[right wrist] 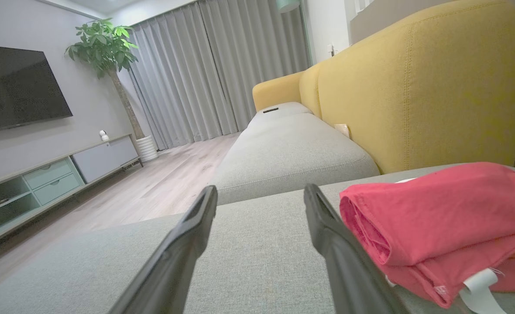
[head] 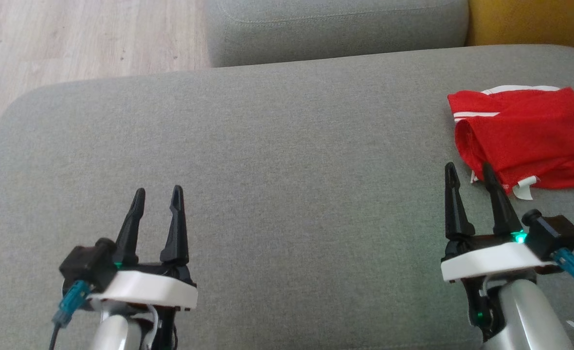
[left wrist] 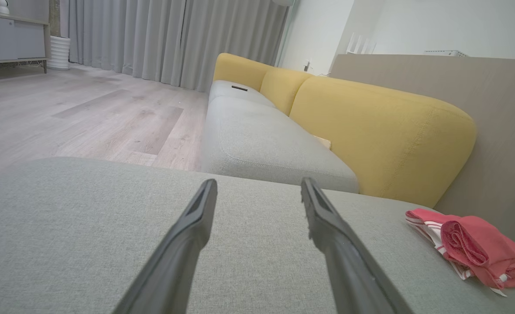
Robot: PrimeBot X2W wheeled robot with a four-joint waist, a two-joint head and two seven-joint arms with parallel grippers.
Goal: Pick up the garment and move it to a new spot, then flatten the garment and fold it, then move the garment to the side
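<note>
garment [head: 525, 136]: red with white stripes, folded into a loose bundle at the far right of the grey cushion [head: 267, 146]; a white label sticks out at its near edge.
left gripper [head: 158, 192]: near left over bare cushion, 2 fingers spread wide, nothing between them.
right gripper [head: 468, 170]: near right, 2 fingers spread wide and empty; right finger just beside the garment's near-left corner, contact unclear.
surroundings: yellow backrest [head: 535, 19] far right; wooden floor [head: 73, 39] far left.

Left pincer [left wrist: 258, 184] spread wide, empty, over grey sofa cushion [left wrist: 65, 226]. Folded red garment [left wrist: 471, 244] lies on cushion, well apart at right, below yellow backrest [left wrist: 384, 135].
</note>
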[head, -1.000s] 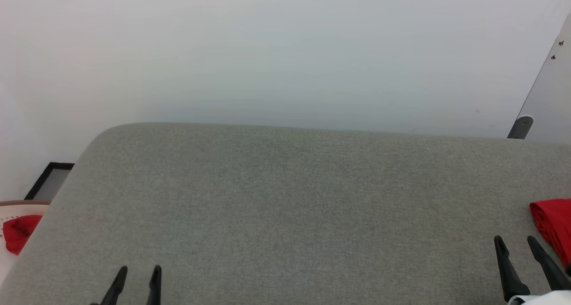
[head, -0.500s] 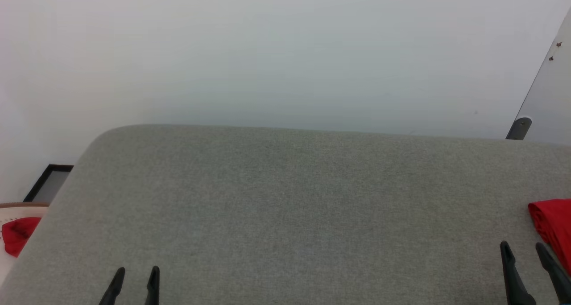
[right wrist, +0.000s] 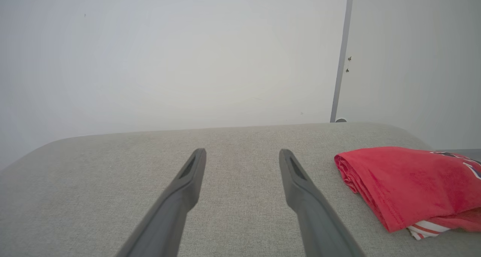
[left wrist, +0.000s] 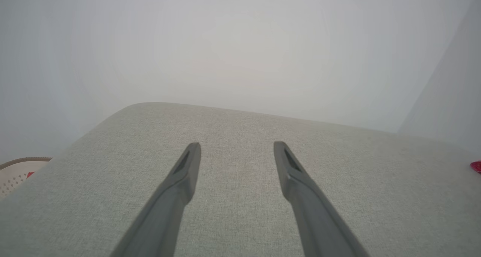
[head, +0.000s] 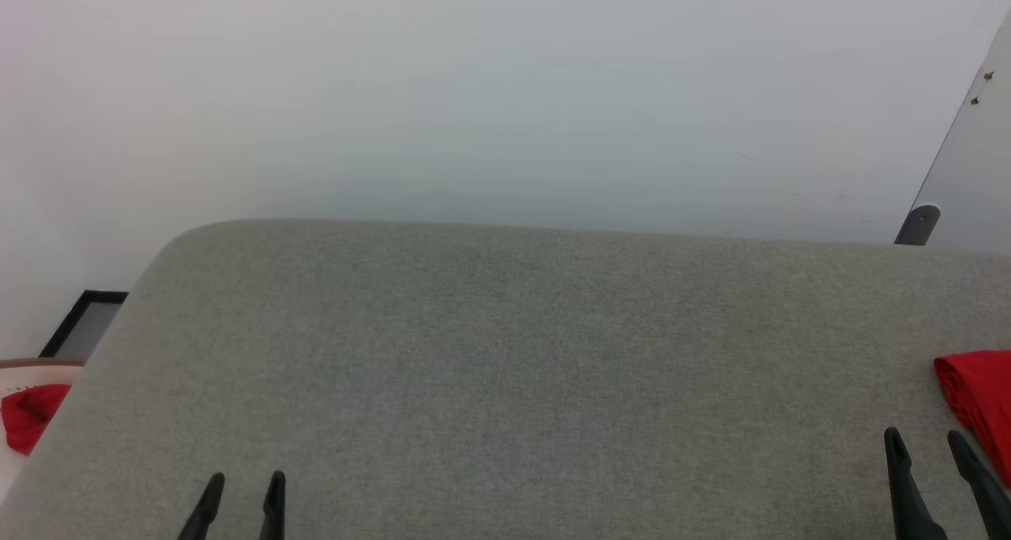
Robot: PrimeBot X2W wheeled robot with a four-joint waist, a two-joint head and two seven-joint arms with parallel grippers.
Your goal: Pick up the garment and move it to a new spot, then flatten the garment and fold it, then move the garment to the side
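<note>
Nearest, the left gripper (head: 243, 481) and the right gripper (head: 922, 439) hover over the grey cushion (head: 505, 350). Each has its two dark fingers spread apart with nothing between them. Just to the right of the right gripper lies the garment (right wrist: 406, 182), folded into a red bundle on the cushion's right end. Its rounded folded edge faces left toward the fingers, and its long axis runs rightward out of frame. Striped trim peeks out underneath on the near side. Beyond the cushion stands a pale wall (head: 505, 90).
</note>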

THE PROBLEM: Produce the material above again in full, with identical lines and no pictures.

SOLUTION TO THIS TASK:
[right wrist] 
[head] 
[left wrist] 
Robot: PrimeBot X2W wheeled robot with a four-joint waist, a two-joint head and two seven-joint arms with parallel grippers.
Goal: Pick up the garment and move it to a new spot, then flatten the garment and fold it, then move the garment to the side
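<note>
garment [head: 525, 136]: red with white stripes, folded into a loose bundle at the far right of the grey cushion [head: 267, 146]; a white label sticks out at its near edge.
left gripper [head: 158, 192]: near left over bare cushion, 2 fingers spread wide, nothing between them.
right gripper [head: 468, 170]: near right, 2 fingers spread wide and empty; right finger just beside the garment's near-left corner, contact unclear.
surroundings: yellow backrest [head: 535, 19] far right; wooden floor [head: 73, 39] far left.

Left pincer [left wrist: 258, 184] spread wide, empty, over grey sofa cushion [left wrist: 65, 226]. Folded red garment [left wrist: 471, 244] lies on cushion, well apart at right, below yellow backrest [left wrist: 384, 135].
</note>
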[head, -1.000s] 
[head, -0.500s] 
[right wrist, +0.000s] 
[left wrist, +0.000s] 
[head, +0.000s] 
Robot: PrimeBot X2W wheeled robot with a four-joint waist, a two-joint head and two seven-joint arms with parallel grippers.
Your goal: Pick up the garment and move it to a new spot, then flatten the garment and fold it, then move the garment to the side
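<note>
Nearest, the left gripper (head: 243, 481) and the right gripper (head: 922, 439) hover over the grey cushion (head: 505, 350). Each has its two dark fingers spread apart with nothing between them. Just to the right of the right gripper lies the garment (right wrist: 406, 182), folded into a red bundle on the cushion's right end. Its rounded folded edge faces left toward the fingers, and its long axis runs rightward out of frame. Striped trim peeks out underneath on the near side. Beyond the cushion stands a pale wall (head: 505, 90).
</note>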

The exercise calls for nothing more than this answer.